Saturday, November 30, 2013

This Week in Texas Methodist History  December 1

Jesse Lee Honored for Fighting Bootleggers, December 1, 1906

Last week’s column related how lumber mill owners sometimes subsidized preacher salaries in East Texas mill towns.  One of the motivations for such subsidy was so that churches could play a civilizing influence on the towns because the saw mill towns could be wild and lawless places.

One of the best examples was Groveton in Trinity County.  Groveton  was both a county seat and a mill town.  That meant that the law enforcement and court apparatus were in close contact with the lawless elements that often plied their trades of bootlegging and gambling houses in mill towns. 

In 1900 the city of Groveton voted itself dry, but the criminals were persistent and continued their activities.  The Methodist preacher appointed to Groveton, Jesse Lee, fought the bootleggers, and the bootleggers fought back.  They burned both the church and the parsonage and made several assassination attempts on Rev. Lee.  The preacher was forced to carry a weapon for self defense. 

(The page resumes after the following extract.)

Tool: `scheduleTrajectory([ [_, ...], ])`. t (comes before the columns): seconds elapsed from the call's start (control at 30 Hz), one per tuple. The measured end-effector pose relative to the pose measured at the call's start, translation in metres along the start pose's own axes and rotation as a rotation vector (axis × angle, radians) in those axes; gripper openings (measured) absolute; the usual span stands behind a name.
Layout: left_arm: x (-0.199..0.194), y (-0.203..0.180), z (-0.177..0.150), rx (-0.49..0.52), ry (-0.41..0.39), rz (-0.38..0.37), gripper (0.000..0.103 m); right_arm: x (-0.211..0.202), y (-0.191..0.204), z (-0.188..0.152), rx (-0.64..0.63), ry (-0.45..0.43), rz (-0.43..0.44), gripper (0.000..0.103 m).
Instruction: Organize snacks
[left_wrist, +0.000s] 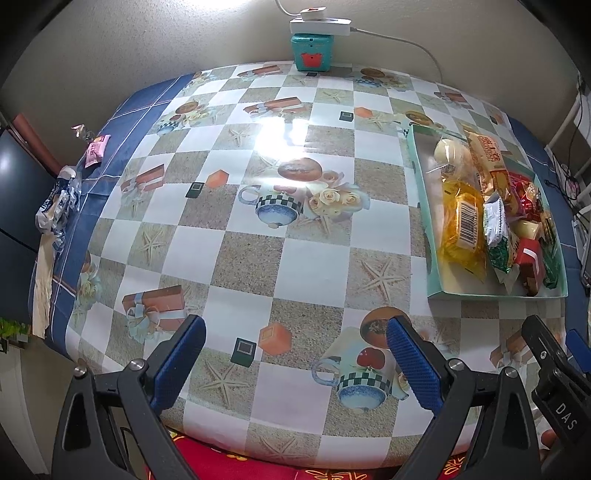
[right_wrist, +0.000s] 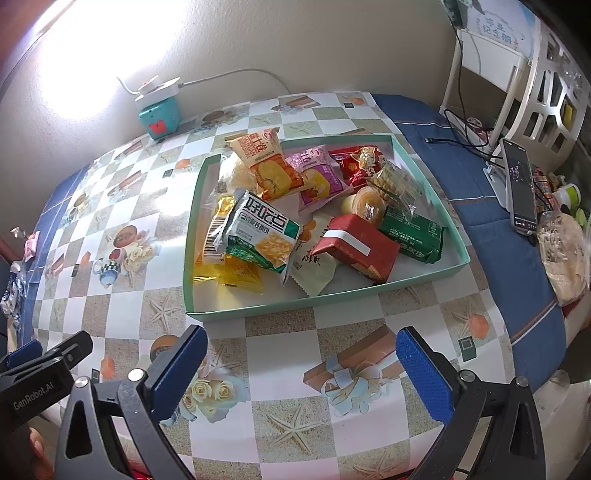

The Texas Annual Conference met in Tyler in late November-early December, 1906, under Bishop Henry Clay Morrison.  One of the features of Annual Conference of the era was that each preacher’s name was called, and his good character affirmed.  If anyone had any objections to the character of any preacher, he brought that objection before the entire conference.  The Journals report that objections were brought, including charges of “worldliness,” improper relations with women of the congregation, and attendance at forbidden venues such as circuses, movie houses, theaters, and lemonade socials. 

When the name of Jesse Lee was called, George R. Sexton, of the newly established St. Paul’s Church in Houston, asked permission to speak.  He did not want to criticize Jesse Lee’s character.  He wanted to praise him for his courageous stand against the Groveton bootleggers.  He read a commendatory letter on the conference floor and had that letter entered into the Conference Journal.

The letter was from two Houston residents who owned mills in Trinity County, James M. West and J. Lewis Thompson.  Here is the text

Dear Bro. Lee,
We desire to show our appreciation of the services rendered by you to our community, and take this occasion to say it gives us great pleasure to hand you herewith our individual checks for your own personal use. (attached to the letter were two checks for $50 each).  This is no wise to be considered as a conference or Church matter.  We admire you for being a man, God-fearing, and fearless.  May God’s richest blessings always be your part is our prayer.  Believe us to be two of your friends.

Jesse Lee served some of the most prominent pulpits of the Texas Conference and was district superintendent of four different districts in his 48 years of conference membership.  He died in 1964 and his Journal memoir, written by Guy Wilson, starts, “The Reverend Jesse Lee was one of the most colorful characters I have ever known.”  All who knew him would agree.  Some readers would know his son and grandson who also joined the Texas Conference, the Reverends Mouzon and Clifford Lee.